- Required work -
Lines to restate from the data below: from the one containing "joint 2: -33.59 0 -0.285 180" to the one containing "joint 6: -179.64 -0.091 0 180", both included. Give them again exactly, and only them.
*** Opening of Supplied records ***
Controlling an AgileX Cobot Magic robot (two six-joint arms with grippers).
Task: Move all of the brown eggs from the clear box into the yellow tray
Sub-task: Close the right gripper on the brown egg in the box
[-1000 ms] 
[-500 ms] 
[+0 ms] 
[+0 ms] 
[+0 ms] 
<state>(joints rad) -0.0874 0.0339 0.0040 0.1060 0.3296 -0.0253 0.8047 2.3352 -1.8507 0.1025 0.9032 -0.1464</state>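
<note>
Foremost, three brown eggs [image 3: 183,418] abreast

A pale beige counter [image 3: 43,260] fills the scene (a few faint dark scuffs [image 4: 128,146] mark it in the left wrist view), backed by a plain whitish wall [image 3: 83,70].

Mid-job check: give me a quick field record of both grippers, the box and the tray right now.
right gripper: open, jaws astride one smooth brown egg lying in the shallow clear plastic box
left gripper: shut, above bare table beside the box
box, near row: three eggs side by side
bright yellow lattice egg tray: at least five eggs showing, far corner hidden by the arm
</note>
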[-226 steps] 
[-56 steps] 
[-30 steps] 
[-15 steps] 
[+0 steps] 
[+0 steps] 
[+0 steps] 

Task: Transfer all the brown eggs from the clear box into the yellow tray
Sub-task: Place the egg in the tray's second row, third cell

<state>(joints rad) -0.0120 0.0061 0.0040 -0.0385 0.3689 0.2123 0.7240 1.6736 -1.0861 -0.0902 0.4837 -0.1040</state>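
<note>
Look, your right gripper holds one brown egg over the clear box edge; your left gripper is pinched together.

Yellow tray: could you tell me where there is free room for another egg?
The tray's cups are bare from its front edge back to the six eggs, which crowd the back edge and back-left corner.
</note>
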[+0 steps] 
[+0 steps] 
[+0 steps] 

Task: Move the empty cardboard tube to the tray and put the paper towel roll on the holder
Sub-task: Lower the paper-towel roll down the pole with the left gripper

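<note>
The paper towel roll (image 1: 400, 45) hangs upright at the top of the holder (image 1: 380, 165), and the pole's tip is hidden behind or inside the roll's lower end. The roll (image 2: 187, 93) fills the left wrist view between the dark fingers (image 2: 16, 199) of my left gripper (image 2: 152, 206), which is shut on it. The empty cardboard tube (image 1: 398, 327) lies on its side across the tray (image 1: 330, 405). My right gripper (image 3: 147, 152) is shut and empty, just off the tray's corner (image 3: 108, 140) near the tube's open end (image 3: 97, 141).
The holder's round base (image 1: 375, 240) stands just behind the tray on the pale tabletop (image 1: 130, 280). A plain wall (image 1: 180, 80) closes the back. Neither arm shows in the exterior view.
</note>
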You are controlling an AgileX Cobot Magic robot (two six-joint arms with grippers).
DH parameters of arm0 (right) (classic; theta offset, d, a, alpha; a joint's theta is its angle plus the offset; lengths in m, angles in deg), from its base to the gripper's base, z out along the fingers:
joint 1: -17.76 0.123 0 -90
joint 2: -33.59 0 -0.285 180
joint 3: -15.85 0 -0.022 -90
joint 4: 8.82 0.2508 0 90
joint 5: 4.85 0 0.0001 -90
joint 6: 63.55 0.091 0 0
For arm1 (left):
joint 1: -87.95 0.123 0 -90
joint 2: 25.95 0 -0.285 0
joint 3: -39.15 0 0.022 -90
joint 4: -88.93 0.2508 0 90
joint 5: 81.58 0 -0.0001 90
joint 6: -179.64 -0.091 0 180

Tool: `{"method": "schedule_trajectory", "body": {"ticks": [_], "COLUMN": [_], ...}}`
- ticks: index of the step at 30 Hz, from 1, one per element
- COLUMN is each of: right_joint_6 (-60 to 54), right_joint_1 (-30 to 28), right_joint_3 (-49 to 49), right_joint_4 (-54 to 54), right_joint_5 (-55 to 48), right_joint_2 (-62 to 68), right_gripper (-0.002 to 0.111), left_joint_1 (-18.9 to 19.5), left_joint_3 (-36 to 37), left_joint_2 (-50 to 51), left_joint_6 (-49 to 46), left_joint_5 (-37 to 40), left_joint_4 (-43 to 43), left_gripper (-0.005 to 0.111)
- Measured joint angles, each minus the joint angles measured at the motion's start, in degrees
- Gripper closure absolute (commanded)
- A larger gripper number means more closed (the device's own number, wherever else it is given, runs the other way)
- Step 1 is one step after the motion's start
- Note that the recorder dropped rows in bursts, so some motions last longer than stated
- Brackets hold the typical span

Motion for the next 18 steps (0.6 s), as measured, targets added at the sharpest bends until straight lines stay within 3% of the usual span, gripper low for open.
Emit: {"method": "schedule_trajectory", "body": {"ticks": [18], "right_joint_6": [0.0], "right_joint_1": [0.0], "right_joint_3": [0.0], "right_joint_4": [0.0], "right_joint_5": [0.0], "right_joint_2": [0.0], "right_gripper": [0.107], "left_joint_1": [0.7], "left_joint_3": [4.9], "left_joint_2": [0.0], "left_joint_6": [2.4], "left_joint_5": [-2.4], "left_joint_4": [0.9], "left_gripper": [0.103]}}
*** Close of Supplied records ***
- Task result -
joint 2: -33.59 0 -0.285 180
joint 3: -15.85 0 -0.022 -90
joint 4: 8.82 0.2508 0 90
joint 5: 4.85 0 0.0001 -90
joint 6: 63.55 0.091 0 0
For arm1 (left):
joint 1: -87.95 0.123 0 -90
joint 2: 25.95 0 -0.285 0
joint 3: -39.15 0 0.022 -90
joint 4: -88.93 0.2508 0 90
joint 5: 81.58 0 -0.0001 90
joint 6: -179.64 -0.091 0 180

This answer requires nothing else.